Case ID: wash_106/html/0490-01.html
Source: Caselaw Access Project
Author: {"author": "Mount, J.", "license": "Public Domain", "url": "https://static.case.law/"}
Date Created: 2024-08-24T03:29:51.129683

[No. 15065.
    Department Two.
    April 16, 1919.]
    Emma Lee Millar, Appellant, v. Western Union Life Insurance Company, Respondent. Janet Isabella Millar, as Executrix etc., Appellant, v. Western Union Life Insurance Company, Respondent.
      
    
    Insurance (96)—Forfeiture—Nonpayment of Premium'—Term Insurance Lapsing by Nonpayment. Where a life insurance policy provided that the advance payment of an annual premium was for term insurance for one year, and by other provisions it had no loan or surrender value until after the second annual payment, it was not an indivisible contract for life, but' lapsed as term insurance, on default and expiration of grace for failure to pay the second annual installment, after due notice and demand and refusal to revive it according to its terms.
    Same (96).
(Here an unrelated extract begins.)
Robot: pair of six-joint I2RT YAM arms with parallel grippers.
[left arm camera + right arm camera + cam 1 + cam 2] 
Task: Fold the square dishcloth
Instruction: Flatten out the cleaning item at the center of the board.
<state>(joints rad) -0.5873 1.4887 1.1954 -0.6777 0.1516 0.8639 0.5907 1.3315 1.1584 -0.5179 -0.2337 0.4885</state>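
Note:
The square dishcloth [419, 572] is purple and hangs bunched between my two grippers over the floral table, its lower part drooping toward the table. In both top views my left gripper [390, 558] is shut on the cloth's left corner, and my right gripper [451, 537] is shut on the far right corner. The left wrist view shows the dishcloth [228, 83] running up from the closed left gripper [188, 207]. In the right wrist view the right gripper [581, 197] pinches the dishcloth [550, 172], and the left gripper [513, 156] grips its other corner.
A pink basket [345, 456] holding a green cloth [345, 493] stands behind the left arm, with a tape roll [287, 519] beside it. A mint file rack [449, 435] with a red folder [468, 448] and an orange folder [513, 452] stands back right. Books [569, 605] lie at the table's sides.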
In such a case, a stipulation in the policy for credit coupons, providing that the first coupon could be used in part payment of the second annual payment, did not authorize use of the coupon independent of such payment, or continue the insurance in force without the payment; and it is immaterial that the coupon showed that the company collected more than was necessary for the first year.
    Appeal from a judgment of the superior court for King county, W. G-. McLaren, Esq., Judge pro tempore, entered April 10, 1918, upon agreed facts, in an action upon life insurance policies, consolidated for trial before the court.
    Affirmed.
    
      E. P. Whiting, for appellants.
    
      Graves, Kizer & Graves, for respondent.
    
      
      Reported in 180 Pac. 488.
    
   Mount, J.

These two actions were brought to recover upon two life insurance policies. The facts in the two cases are the same except that the beneficiaries named in the policies are different. The cases were consolidated for trial, and upon issues joined were tried to the court without a jury, and resulted in judgment in favor of the defendant. The plaintiffs have appealed.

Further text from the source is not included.